*What you should do:*
Set down exactly the lines below, starting at the one that contains "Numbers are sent" and ending at the one that contains "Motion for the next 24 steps", with both of those lines included and nothing else.

*** Extracted entries Section Begins ***

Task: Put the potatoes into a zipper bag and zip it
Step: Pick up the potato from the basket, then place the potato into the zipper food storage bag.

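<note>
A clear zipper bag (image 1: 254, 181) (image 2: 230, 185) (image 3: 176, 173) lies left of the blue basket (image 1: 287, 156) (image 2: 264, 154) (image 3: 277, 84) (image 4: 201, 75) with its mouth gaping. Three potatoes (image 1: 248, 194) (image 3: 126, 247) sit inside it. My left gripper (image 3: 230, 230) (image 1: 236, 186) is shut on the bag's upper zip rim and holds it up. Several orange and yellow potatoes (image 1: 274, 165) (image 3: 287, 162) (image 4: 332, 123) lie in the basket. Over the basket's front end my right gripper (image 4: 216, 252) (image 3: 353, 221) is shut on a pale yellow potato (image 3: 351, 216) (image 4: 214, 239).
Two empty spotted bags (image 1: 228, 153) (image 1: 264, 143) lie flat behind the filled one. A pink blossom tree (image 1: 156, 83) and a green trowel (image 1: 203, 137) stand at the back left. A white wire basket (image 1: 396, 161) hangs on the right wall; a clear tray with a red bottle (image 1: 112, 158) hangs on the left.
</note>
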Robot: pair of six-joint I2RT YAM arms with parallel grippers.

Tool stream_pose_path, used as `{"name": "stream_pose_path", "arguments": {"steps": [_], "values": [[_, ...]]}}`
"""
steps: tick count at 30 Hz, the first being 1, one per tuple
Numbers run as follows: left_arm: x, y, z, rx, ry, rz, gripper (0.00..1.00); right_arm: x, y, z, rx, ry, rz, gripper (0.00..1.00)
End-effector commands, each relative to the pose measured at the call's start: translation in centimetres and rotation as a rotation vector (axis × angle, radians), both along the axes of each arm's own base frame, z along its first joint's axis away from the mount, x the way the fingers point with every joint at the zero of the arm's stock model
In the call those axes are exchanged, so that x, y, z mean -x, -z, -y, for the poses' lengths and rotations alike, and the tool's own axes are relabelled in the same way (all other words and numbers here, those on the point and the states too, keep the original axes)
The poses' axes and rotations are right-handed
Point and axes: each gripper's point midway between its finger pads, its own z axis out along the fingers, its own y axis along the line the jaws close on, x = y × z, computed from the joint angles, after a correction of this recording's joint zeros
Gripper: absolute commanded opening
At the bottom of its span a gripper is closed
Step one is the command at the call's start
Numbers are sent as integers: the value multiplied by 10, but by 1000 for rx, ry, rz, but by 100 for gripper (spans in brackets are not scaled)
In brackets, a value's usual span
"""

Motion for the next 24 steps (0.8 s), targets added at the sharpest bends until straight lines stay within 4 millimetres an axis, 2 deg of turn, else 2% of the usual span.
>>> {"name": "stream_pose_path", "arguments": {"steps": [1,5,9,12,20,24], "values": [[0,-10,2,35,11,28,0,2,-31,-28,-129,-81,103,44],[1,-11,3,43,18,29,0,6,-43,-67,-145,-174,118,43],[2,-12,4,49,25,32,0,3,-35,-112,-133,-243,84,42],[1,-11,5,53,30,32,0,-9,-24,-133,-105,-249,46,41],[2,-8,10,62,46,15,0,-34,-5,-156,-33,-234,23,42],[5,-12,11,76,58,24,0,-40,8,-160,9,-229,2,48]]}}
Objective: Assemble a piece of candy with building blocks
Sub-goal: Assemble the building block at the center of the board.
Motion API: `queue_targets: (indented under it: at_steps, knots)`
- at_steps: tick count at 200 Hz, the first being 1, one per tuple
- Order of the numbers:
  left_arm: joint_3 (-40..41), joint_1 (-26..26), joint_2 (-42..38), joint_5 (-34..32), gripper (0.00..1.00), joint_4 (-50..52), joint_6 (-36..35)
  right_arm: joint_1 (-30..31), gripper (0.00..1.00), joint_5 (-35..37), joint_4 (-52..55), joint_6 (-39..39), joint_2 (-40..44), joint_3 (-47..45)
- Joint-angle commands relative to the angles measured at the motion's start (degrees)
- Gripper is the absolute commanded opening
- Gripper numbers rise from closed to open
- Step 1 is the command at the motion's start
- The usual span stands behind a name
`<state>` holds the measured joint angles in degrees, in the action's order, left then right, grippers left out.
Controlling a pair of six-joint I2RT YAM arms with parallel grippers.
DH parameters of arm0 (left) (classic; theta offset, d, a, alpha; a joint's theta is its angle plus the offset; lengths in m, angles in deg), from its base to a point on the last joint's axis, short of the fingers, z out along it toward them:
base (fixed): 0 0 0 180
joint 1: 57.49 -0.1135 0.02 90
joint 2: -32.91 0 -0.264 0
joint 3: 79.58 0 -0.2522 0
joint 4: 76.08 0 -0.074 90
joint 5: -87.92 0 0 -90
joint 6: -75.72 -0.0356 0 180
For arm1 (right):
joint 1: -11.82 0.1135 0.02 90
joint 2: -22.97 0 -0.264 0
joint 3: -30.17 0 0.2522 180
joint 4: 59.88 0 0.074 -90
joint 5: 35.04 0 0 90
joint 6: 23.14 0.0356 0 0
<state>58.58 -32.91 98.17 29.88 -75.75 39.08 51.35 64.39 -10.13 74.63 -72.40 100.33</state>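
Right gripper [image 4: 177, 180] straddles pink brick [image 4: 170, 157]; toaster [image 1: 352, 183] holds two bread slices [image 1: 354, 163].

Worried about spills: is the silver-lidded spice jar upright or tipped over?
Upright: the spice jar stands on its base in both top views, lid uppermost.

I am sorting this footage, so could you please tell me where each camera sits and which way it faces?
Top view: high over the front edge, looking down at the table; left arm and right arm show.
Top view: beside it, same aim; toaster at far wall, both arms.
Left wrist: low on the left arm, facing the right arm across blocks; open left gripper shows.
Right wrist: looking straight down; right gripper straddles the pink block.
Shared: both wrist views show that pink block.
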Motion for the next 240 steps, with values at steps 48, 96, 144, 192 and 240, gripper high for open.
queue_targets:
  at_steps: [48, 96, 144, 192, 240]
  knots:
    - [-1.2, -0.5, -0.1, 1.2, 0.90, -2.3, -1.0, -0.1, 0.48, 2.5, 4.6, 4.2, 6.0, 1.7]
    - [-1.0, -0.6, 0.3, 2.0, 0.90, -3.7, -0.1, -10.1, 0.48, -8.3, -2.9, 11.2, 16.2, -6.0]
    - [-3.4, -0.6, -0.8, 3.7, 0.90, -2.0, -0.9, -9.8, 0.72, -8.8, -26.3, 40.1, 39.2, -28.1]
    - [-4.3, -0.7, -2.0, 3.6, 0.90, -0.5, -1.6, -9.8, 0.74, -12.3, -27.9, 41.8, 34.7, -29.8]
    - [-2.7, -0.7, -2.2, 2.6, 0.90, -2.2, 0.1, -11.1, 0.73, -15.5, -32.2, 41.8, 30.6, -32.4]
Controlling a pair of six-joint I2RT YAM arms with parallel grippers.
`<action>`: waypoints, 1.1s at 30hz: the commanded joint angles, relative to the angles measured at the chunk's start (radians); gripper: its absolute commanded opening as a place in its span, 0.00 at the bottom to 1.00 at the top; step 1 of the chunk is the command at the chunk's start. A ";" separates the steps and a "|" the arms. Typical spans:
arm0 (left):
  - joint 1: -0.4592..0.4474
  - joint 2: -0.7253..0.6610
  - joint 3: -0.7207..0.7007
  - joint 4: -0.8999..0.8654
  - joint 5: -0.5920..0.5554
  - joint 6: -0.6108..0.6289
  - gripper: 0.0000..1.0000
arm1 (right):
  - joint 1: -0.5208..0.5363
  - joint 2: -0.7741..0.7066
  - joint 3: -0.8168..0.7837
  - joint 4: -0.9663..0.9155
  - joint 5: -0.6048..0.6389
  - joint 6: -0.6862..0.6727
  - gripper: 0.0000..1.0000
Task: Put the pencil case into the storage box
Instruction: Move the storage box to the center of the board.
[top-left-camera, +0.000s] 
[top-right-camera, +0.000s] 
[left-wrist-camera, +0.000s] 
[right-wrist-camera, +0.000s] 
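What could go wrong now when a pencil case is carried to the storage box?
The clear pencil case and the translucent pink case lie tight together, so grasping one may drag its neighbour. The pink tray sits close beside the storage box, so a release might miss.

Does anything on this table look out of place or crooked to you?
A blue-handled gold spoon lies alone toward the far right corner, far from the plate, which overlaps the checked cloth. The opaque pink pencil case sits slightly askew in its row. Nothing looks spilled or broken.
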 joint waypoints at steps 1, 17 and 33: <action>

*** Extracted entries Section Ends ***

*Response area:*
Numbers are sent as integers: the value multiplied by 10, but by 1000 for rx, ry, rz, but by 100 for gripper (spans in brackets are not scaled)
In brackets, a value's usual span
"""

Motion for the next 24 steps (0.8 s), targets added at the sharpest bends until straight lines stay within 4 millimetres an axis, 2 deg of turn, else 2% of the usual span.

This exercise is now done.